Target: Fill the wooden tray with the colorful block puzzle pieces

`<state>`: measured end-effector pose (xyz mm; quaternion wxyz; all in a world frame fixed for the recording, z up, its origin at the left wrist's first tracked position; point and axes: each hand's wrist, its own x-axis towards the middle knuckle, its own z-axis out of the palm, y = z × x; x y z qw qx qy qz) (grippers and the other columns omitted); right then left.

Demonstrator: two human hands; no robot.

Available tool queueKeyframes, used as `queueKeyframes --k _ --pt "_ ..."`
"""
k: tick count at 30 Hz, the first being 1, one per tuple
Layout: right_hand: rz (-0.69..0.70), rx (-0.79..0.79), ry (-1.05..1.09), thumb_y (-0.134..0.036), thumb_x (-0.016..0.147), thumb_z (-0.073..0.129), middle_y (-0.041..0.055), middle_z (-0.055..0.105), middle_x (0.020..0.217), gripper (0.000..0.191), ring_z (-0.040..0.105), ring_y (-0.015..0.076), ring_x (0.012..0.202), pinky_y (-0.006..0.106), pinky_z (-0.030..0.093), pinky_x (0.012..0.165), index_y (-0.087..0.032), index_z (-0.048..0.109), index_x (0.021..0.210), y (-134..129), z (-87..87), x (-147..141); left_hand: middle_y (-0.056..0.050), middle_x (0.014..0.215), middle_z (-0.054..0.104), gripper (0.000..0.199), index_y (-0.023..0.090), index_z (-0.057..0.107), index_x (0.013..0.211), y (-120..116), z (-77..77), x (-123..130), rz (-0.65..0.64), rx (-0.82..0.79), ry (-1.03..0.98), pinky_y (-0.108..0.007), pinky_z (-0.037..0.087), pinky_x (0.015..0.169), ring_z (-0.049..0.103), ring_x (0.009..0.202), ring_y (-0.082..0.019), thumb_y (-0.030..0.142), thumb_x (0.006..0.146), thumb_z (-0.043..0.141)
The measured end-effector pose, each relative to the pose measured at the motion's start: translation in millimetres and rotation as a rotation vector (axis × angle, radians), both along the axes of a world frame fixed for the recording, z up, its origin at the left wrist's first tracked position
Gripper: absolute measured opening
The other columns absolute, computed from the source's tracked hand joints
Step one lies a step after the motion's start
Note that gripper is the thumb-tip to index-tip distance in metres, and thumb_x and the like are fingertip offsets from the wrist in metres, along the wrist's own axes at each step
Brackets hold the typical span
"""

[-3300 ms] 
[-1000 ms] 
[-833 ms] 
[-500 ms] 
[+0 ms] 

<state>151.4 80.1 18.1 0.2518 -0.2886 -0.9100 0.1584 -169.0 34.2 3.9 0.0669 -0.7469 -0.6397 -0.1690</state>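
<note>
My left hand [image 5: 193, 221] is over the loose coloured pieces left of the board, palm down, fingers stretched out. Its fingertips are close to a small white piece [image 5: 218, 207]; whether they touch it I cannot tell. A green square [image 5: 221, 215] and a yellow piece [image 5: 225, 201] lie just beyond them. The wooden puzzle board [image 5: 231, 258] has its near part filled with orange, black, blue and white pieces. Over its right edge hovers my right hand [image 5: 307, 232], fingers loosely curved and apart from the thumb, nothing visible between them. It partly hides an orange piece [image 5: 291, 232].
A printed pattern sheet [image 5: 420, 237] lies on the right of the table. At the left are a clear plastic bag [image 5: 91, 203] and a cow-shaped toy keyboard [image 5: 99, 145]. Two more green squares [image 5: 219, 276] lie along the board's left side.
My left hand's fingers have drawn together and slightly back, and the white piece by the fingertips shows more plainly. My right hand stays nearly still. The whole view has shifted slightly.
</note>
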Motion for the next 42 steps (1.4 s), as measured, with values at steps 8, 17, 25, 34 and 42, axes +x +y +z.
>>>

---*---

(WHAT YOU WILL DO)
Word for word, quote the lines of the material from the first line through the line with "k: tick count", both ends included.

(RESPONSE)
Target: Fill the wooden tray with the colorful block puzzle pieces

`<state>`: measured end-effector pose (xyz mm; quaternion wxyz; all in a world frame fixed for the recording, z up, its origin at the left wrist's first tracked position; point and axes: each hand's wrist, its own x-axis towards the middle knuckle, its own z-axis out of the palm, y = z × x; x y z qw qx qy qz) (grippers and the other columns omitted); right then left.

Demonstrator: two human hands; no robot.

Available tool queueKeyframes, used as `queueKeyframes --k _ --pt "_ ..."`
"""
k: tick count at 30 Hz, the first being 1, one per tuple

No more is needed for this answer.